You can find just about any of the estimated 3,000 teas on the market. There is no reason whatever in the US to drink poor tea. The main barriers to growth are lack of buyer knowledge, especially of Darjeelings and the other outstanding teas of India and Nepal. Distribution of Japanese teas is weak.

Meanwhile, there is a growing development of the USA as – at last – a tea producer. White teas are the very peak of the craft. They are represented by Fujian’s Silver Needles, Sri Lanka’s Adam’s Peak and Silver Tips, and Darjeeling’s Castleton Moonlight that is fairly widely rated the best tea in the world. The US initiatives in the 18-19th century to grow teas fizzled out, but today the rich alluvial soil and slopes of Hawaii are producing distinctive high quality whites.
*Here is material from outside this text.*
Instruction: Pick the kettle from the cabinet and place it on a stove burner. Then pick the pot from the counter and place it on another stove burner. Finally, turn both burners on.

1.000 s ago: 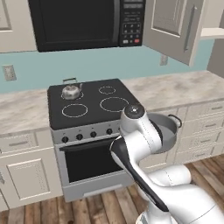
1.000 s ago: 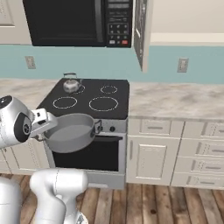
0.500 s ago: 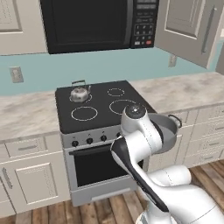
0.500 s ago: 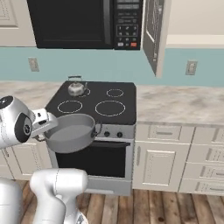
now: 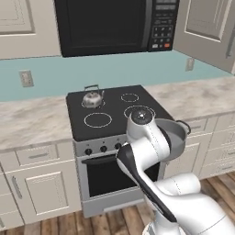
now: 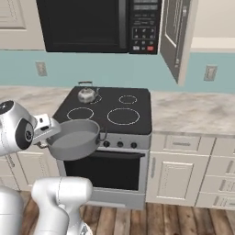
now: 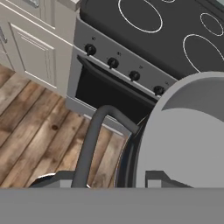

They are overpriced and overhyped but it is not implausible that Hawaii Mountain White may be a premium tea in coming years

And while British rock singers wax lyrical about their English paint stripper teas of childhood, the inestimable Lady Gaga is seen as “the global face of tea” by advertisers and is noted for traveling everywhere with her purple and gold cup and for her  lyric “It’s been oolong since I had a sip, and I get this feeling, I need a green detox, the truth will be the winner tonight.” May  be she could do a voice over to accompany America’s Frank Sinatra’s voice in the classic universal tea song, from the American 1925 musical No, No Nanette: Tea for Two.